Y yo sólo le pedía al mundo que pensase en lo que yo quería. Hoy en cambio, sólo le pido al mundo, que siga siendo el mismo que es. Siempre pienso que si me despertase en otra cama un día, me colgaría. Mis niños, a diferencia de mí, creen en los cambios y no en los fantasmas. Me piden que los vista de rojo. Se abalanzan sobre el mundo cada dos segundos. Para mi cumpleaños, por ejemplo, me cantaron Happy Birthday y apagaron mis velas. Me pregunto si será de mal augurio que alguien apague tus velas. A mis ocho años, definitivamente, no los hubiese dejado pasar. Hoy- en cambio- me colgaría si una mañana me despertase y no los encontrara allí. Mis perras se fugaron en el entre tiempo del apagón de velas. Comenzaron a vagar por las callecitas desiertas y oscuras. Salimos a buscarlas y nos fue imposible encontrarlas.

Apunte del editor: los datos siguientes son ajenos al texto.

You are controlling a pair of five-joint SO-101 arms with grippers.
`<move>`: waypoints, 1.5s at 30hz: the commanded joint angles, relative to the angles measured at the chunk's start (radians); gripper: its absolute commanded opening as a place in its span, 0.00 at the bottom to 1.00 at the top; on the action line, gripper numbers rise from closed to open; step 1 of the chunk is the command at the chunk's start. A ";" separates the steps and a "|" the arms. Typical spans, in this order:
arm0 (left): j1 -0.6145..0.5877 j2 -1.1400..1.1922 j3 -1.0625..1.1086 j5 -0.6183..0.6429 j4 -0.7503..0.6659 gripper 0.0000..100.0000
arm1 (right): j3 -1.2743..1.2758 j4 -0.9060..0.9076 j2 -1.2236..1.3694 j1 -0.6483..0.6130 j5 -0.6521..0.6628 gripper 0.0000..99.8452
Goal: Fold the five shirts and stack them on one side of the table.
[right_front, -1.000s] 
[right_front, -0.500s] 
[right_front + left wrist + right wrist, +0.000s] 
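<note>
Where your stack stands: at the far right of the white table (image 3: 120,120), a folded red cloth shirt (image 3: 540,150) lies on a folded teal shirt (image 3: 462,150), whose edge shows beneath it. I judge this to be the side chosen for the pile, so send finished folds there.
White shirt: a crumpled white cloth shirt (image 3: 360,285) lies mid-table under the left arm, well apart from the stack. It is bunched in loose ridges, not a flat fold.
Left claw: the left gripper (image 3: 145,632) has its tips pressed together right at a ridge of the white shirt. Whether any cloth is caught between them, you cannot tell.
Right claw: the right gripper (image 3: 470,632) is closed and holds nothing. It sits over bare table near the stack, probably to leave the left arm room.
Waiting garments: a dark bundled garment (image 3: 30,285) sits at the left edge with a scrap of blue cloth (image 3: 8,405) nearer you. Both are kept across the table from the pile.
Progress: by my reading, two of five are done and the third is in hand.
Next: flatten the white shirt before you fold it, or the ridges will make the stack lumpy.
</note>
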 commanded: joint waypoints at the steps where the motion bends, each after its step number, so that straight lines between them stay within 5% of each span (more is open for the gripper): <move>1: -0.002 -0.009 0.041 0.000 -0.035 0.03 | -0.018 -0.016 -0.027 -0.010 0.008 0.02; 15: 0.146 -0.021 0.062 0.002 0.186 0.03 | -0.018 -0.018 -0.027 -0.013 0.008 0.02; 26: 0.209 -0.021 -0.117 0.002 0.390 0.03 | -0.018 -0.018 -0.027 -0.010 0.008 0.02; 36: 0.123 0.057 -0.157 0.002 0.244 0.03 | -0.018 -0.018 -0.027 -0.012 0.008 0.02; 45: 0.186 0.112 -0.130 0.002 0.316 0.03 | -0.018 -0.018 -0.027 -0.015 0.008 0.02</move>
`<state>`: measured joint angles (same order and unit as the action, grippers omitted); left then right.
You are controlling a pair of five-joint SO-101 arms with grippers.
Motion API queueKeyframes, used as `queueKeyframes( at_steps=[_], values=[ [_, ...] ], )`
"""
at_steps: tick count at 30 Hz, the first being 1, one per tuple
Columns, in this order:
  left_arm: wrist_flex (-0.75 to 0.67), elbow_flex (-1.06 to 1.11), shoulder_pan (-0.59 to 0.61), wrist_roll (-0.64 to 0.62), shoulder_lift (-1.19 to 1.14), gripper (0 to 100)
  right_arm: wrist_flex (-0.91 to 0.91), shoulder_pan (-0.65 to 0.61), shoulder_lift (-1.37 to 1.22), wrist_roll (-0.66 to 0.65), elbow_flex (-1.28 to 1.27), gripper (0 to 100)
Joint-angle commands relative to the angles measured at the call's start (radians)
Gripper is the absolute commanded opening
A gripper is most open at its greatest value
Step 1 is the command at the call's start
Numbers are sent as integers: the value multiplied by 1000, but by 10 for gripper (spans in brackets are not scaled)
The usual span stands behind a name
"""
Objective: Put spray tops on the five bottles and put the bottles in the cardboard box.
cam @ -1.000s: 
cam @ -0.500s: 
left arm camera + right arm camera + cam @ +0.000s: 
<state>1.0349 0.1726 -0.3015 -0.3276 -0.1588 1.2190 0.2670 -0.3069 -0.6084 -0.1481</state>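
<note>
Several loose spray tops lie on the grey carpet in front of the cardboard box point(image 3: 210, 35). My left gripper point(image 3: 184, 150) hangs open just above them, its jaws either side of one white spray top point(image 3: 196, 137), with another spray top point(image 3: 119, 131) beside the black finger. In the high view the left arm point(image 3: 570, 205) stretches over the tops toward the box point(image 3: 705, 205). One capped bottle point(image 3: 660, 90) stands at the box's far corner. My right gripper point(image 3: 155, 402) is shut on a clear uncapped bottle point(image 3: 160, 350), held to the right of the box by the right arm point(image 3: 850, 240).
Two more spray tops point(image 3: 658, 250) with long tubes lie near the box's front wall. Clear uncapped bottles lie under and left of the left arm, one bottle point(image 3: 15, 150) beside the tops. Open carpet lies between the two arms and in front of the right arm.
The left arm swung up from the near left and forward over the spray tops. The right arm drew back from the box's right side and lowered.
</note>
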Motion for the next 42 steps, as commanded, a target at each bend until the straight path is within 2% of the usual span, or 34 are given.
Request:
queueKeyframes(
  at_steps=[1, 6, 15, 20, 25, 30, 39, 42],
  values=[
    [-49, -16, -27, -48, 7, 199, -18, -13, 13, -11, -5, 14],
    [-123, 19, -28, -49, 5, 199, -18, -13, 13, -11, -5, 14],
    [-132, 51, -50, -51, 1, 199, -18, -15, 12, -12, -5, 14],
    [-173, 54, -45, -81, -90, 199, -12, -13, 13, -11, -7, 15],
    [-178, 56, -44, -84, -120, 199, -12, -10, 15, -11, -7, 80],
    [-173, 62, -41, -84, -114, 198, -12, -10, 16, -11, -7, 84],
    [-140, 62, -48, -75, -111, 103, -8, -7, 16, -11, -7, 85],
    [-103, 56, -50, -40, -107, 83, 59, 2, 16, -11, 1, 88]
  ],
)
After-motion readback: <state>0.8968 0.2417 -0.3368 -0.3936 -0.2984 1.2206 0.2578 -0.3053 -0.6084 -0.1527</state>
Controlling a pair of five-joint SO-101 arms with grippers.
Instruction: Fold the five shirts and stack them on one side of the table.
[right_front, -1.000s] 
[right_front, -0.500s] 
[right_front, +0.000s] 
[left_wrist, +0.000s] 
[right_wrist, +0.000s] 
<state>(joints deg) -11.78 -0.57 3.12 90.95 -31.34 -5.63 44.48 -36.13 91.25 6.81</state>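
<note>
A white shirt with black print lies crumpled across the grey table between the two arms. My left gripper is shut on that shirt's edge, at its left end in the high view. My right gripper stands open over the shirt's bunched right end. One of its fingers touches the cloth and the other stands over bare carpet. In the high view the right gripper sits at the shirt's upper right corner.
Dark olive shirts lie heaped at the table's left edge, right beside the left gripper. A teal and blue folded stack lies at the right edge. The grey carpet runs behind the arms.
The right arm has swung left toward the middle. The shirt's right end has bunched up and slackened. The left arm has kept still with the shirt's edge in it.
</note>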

Cinco minutos después soplé mis velas. Le rogué al «Señor todopoderoso y anónimo de los tres deseos»-que probablemente es el mismo Dios al que siempre le pido leseras- que por favor me las trajese de vuelta. Tres horas después se escuchaban ladridos. Le agradecí al Señor. Volví a encender la torta. Está vez pensé en mí. Pedí tres deseos pensando en mí. Pedí dos decentes y uno no tan decente. Me arrepentí después de haber pedido él no tan decente. Me pregunté si Dios me lo concedería. Me respondí automáticamente -que una petición así- Dios nunca me la concedería. Pero tenía derecho a pedir. Cuando uno cumple cuarenta siempre tiene derecho a pedir.